Hi guys!

I am baffled by my own solution to the following parabola question. Having got the right answer, I find that I don't like it! Can anyone help?

The parabola is $\displaystyle y^2 = 4ax$ and at point $\displaystyle P(ap^2, 2ap)$ the tangent is found to be $\displaystyle yp = x + ap^2$. We have to find the coordinates of the point of intersection T of the tangent at P and the tangent at $\displaystyle Q(ap^2, 2aq)$.

In the derivation of the tangent at P the gradient is found to be 1/p.

To get the tangent at Q, given that P and Q have the same coordinate $\displaystyle ap^2$, I would expect the intersection to be on the x-axis (since $\displaystyle y^2 = 4ax$ is symmetrical). The answer does not confirm this, so that's my first question - why not?

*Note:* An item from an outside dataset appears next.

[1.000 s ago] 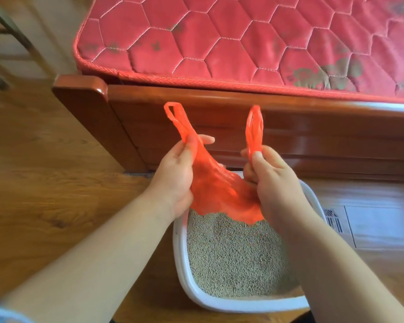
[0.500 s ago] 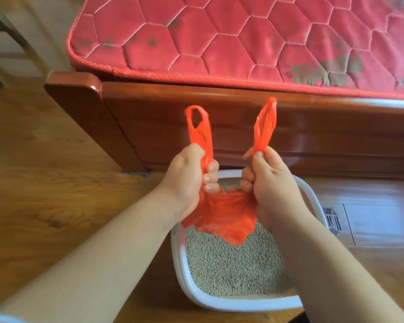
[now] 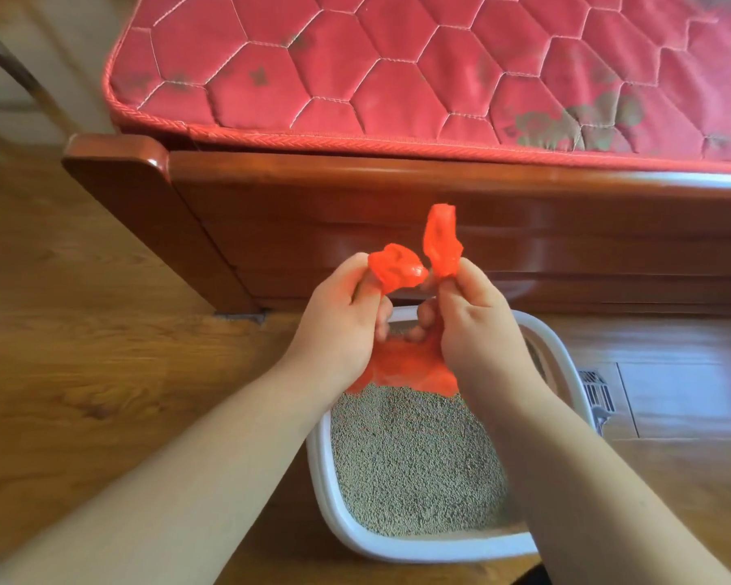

If I put the coords of Q into the parabola I get:

$\displaystyle (2aq)^2 = 4a(ap^2)$

$\displaystyle q^2 = p^2$

$\displaystyle q = \pm p$

I therefore take the gradient at Q to be -1/p, then the equation of the tangent follows:

$\displaystyle \frac{y - 2aq)}{x - ap^2} = \frac{-1}{p}$

call this equation 1

$\displaystyle yp - 2apq = -x + ap^2$

The tangent at P is

$\displaystyle yp = x + ap^2$

subtracting gives

$\displaystyle x = apq$

$\displaystyle y = a(p + q)$

which is the correct answer.

The thing that puzzles me is that to get the answer I am assuming the gradient at Q is symmetrical i.e. -1/p (since the gradient at P is 1/p). Also if I express this gradient as 1/q which is the same thing and substitute into equation 1, I get:

$\displaystyle \frac{y - 2aq)}{x - ap^2} = \frac{1}{q}$

$\displaystyle yq - 2aq^2 = x - ap^2$

and equation 1 is:

$\displaystyle yp = x + ap^2$

subtracting:

$\displaystyle y(p - q) - 2aq^2 = -2ap^2$

$\displaystyle y(p - q) = 2a(q + p)(q - p) $

$\displaystyle y = 2a(q + p)$

A different result! All these ps and qs are swimming before my eyes. Have I made a slip somewhere?